Directions for this task: Take the lines in the listing below from the line with "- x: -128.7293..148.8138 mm" up to and including the line with "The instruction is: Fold" and set them down exactly, skipping pictures and adding nothing.

The data:
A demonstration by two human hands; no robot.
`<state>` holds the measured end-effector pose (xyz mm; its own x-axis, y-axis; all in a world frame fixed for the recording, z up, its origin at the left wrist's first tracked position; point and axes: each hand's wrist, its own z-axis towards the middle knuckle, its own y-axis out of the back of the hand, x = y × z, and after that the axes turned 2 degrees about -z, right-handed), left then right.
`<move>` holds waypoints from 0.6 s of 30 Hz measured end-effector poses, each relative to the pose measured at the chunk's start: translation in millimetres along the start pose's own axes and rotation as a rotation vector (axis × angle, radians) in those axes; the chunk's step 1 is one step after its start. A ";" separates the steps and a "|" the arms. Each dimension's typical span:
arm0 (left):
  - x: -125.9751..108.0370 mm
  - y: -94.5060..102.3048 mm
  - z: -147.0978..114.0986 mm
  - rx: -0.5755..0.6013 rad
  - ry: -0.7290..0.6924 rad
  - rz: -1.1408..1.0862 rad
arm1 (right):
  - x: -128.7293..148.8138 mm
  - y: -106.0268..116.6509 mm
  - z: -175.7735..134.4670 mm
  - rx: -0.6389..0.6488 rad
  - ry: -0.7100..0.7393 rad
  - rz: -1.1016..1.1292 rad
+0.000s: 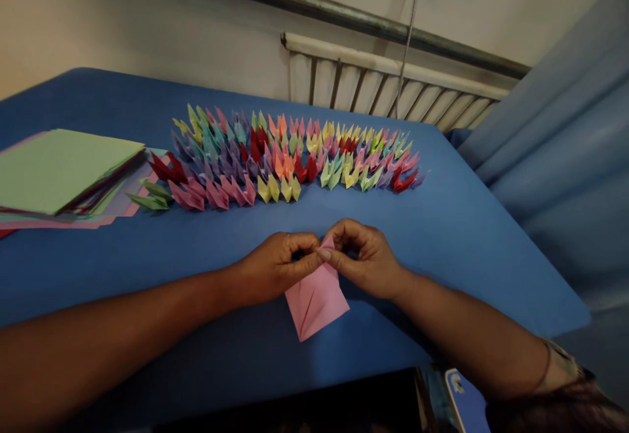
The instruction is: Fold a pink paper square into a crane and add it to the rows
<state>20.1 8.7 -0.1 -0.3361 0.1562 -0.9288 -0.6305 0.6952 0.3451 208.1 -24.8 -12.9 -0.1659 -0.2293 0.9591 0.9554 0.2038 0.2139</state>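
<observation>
A partly folded sheet of pink origami paper hangs between my hands over the near part of the blue table. My left hand pinches its upper left edge between thumb and forefinger. At the top of the paper, my right hand is closed in a pinch on the narrow tip, its thumb close against the left thumb. Creases run down from the fingers toward the lower corner, which points at me. The fingertips hide part of the upper fold.
Rows of folded paper cranes in many colours stand beyond my hands. A stack of coloured paper sheets lies at the left. The blue table reaches toward a radiator; a blue curtain hangs at the right.
</observation>
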 end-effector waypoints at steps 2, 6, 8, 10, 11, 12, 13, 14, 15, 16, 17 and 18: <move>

Output of the exercise:
  - x: -128.7293..148.8138 mm
  - y: -106.0268..116.6509 mm
  - z: -175.7735..134.4670 mm
  - rx: -0.6389..0.6488 rad
  - ry: -0.7100..0.7393 rad
  - rz: -1.1016..1.1292 rad
+0.000s: 
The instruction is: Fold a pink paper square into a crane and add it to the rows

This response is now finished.